Edit2: Note that X-COM (with hyphen) also uses a lot of randomness.
A definition under which X-COM is not a good game can only be wrong.
I'm generalizing of course, but there's a clear correlation between a game (PC or boardgame) using die-based outcome resolution and it being shit.
(...)
Also I'd like to point out that randomness is not the same as luck. A game can inject randomness in several ways that have varying degrees of luck associated with them; the ratio of randomness to luck varies with each implementation. The goal should be to achieve the level of randomness (and hence in a sense replayability) the designer is looking for while minimizing the control that luck has over the outcome of the game.
Luck that invalidates, precludes or replaces player choice/the consequences of player choices sucks (in a strategy game, obviously, not games of chance, etc.). The question isn't "how many times does the game roll the dice?"--it's "how much does that randomness actually determine the outcome of the game?" There are several acceptable--desireable--roles for randomness in a strategy game that I can list off the top of my head.
1. Randomness can inject greater challenge into single player games, forcing you to adapt to circumstances that are completely unforseeable and preventing any approach from being a sure thing.
2. Random rolls can abstract factors a game can't/doesn't simulate to provide an experience "truer to life" or at least the expectations of the player.

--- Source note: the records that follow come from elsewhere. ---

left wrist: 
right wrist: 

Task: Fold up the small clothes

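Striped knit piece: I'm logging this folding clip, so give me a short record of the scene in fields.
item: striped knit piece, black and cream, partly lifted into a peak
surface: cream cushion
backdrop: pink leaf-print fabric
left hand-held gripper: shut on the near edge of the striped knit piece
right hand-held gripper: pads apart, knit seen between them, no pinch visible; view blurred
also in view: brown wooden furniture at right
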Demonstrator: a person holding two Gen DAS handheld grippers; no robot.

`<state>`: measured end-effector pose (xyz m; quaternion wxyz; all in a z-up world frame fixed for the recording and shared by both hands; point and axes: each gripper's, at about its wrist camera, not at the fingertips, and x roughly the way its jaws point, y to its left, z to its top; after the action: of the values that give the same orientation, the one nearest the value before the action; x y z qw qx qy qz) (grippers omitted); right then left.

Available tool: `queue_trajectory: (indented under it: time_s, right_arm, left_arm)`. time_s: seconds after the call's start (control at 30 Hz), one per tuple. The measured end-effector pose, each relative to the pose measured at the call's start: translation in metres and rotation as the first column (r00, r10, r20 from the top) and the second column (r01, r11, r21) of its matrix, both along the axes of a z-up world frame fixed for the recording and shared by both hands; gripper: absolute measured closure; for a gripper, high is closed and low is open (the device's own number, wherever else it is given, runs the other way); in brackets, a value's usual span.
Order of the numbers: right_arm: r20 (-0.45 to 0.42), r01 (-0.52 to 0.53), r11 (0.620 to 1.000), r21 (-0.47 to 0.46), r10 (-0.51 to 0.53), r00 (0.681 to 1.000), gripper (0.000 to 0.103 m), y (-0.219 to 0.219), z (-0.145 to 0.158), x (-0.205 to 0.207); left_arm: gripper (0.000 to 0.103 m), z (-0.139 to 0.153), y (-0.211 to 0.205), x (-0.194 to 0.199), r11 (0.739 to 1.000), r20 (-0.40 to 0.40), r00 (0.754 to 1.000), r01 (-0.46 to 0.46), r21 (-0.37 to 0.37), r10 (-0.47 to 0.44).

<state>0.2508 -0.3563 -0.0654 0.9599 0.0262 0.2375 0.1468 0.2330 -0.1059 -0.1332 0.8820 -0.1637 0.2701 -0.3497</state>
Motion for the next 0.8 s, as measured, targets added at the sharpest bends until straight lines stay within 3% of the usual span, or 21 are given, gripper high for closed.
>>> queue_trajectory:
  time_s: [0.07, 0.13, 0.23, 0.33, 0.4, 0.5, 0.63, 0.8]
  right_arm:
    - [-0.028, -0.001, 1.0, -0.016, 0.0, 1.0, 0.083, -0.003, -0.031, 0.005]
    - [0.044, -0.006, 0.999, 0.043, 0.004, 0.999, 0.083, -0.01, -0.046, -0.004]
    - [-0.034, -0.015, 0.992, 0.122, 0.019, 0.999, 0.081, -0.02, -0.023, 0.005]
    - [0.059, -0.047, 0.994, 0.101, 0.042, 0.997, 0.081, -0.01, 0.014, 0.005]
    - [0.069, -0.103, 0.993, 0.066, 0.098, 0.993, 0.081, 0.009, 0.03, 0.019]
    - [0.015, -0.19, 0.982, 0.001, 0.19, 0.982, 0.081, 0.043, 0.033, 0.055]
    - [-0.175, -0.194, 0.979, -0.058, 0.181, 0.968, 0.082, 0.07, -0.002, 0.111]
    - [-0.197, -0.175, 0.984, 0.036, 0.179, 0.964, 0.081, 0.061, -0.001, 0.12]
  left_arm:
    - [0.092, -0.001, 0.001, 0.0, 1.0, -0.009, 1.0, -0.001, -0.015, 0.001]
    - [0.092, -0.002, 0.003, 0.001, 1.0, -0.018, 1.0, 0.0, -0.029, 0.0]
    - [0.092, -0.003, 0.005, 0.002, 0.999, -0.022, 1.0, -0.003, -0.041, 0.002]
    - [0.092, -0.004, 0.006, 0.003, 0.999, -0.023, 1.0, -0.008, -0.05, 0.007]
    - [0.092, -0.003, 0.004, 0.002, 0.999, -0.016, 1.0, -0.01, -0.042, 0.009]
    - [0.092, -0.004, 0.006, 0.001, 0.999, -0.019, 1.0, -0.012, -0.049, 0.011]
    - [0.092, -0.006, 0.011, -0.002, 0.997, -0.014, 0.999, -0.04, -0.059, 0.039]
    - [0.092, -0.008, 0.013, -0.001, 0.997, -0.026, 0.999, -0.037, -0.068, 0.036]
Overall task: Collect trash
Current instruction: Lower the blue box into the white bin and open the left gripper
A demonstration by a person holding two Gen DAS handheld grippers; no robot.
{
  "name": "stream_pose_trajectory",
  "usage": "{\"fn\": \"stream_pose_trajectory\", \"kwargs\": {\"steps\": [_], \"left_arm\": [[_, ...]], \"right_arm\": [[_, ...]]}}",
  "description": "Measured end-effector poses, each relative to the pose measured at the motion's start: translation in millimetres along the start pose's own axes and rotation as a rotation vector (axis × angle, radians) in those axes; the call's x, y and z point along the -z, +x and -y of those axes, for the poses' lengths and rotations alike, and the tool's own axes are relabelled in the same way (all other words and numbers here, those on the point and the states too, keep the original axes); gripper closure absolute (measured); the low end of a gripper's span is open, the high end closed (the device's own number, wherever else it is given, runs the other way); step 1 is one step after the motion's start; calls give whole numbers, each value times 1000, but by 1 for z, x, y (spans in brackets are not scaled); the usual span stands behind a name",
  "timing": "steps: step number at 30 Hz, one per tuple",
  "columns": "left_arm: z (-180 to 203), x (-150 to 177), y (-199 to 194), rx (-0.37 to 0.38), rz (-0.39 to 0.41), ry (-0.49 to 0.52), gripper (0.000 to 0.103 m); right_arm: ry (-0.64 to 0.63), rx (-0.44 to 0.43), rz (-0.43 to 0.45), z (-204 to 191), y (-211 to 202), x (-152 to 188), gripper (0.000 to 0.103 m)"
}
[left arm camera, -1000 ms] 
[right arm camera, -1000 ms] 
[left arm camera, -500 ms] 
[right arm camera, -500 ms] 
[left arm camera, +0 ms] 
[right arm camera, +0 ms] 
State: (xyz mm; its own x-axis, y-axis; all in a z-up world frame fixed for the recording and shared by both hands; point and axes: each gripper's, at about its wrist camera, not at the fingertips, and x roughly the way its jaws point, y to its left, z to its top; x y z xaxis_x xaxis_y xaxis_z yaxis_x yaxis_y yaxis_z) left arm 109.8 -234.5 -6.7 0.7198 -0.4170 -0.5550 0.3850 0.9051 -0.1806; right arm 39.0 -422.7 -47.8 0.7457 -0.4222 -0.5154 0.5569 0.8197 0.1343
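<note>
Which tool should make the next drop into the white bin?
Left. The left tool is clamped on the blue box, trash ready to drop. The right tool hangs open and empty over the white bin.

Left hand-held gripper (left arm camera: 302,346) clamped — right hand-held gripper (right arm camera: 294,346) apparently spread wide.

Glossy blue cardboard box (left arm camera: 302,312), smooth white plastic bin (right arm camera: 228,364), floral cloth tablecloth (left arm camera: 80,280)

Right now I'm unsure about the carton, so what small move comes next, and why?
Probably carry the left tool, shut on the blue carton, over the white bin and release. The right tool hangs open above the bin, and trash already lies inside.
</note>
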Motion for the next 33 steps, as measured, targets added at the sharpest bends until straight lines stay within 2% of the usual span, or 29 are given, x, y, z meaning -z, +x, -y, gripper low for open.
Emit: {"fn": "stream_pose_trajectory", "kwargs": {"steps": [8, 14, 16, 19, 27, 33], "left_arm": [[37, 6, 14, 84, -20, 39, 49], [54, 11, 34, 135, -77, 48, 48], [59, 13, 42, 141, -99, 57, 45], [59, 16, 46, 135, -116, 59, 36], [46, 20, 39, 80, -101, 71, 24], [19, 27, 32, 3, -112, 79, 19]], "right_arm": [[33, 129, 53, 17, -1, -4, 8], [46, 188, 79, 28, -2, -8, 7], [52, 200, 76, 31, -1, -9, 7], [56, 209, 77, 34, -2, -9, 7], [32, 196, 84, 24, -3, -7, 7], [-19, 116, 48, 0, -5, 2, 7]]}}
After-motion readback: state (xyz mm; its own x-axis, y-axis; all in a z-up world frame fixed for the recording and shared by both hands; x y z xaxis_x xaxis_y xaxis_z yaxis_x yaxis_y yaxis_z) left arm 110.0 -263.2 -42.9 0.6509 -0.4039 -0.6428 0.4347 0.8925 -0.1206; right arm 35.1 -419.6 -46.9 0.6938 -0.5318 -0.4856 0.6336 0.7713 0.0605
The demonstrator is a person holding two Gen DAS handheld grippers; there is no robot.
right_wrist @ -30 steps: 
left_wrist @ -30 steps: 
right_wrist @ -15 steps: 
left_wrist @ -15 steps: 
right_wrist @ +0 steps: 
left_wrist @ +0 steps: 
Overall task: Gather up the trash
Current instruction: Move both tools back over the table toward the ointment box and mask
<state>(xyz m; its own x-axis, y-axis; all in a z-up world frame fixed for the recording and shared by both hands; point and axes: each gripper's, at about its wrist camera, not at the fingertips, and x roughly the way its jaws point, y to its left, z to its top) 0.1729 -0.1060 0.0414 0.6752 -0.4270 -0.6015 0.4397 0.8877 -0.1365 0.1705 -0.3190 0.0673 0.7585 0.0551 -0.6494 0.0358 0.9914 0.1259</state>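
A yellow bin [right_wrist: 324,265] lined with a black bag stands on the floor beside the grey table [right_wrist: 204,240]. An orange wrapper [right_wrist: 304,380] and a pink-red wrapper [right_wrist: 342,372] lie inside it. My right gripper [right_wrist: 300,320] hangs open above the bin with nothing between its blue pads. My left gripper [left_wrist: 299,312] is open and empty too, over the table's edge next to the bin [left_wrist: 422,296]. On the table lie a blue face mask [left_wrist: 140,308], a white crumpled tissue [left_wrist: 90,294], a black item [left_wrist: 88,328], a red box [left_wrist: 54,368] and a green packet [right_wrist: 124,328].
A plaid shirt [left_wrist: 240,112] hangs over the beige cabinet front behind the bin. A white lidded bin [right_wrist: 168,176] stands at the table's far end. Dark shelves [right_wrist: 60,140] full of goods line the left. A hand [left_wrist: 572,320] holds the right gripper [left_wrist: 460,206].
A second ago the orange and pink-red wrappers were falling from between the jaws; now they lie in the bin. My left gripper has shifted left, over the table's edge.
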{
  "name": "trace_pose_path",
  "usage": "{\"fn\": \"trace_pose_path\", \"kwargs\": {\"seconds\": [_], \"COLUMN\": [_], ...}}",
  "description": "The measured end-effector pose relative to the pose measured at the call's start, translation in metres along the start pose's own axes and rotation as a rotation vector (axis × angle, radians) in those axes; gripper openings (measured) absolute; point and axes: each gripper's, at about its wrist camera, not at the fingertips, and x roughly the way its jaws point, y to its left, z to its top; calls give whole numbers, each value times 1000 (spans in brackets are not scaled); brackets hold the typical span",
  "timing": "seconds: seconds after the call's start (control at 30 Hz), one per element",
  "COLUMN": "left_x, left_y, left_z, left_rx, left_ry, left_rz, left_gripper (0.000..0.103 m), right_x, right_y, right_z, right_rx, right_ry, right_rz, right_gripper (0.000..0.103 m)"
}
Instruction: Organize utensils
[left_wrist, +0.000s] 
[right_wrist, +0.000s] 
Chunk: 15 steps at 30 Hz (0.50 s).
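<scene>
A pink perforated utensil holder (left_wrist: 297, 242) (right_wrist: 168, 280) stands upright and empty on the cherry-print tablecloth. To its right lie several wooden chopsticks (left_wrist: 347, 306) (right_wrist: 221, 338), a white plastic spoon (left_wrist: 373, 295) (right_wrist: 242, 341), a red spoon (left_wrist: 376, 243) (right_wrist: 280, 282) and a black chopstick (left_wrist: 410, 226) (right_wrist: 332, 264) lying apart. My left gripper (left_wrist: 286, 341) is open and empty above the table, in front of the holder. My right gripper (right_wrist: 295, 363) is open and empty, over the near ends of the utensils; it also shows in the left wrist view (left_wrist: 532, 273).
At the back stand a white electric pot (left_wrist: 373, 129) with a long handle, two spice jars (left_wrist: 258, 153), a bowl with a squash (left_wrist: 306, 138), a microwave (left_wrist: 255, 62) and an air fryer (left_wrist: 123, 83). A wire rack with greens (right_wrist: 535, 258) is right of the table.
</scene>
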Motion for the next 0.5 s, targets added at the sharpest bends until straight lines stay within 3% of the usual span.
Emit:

3. Probabilities allow more minute adjustments in statistics to matter and makes them more interesting. Even a relatively involved game that eschews probability has one fewer tool on its belt when differentiating between actions/items, e.g. all other factors being equal when taking a particular shot in an X-COM like game, weapons A & B will always hit and C will always miss and they deal 1, 2, and 3 points of damage, respectively, is less interesting than A: 100% for 0-2, B: 50% for 2 - 5, and C: 10% for 3 - 6, especially when it's very easy to reduce your options in the first scenario to a simple matrix of decision = outcome. Enough rolls mean that, yes, there's always a safest option and it'll be very similar to the options in the first scenario, but...
4. Low probability/high reward or high risk/high reward strategies are
fun.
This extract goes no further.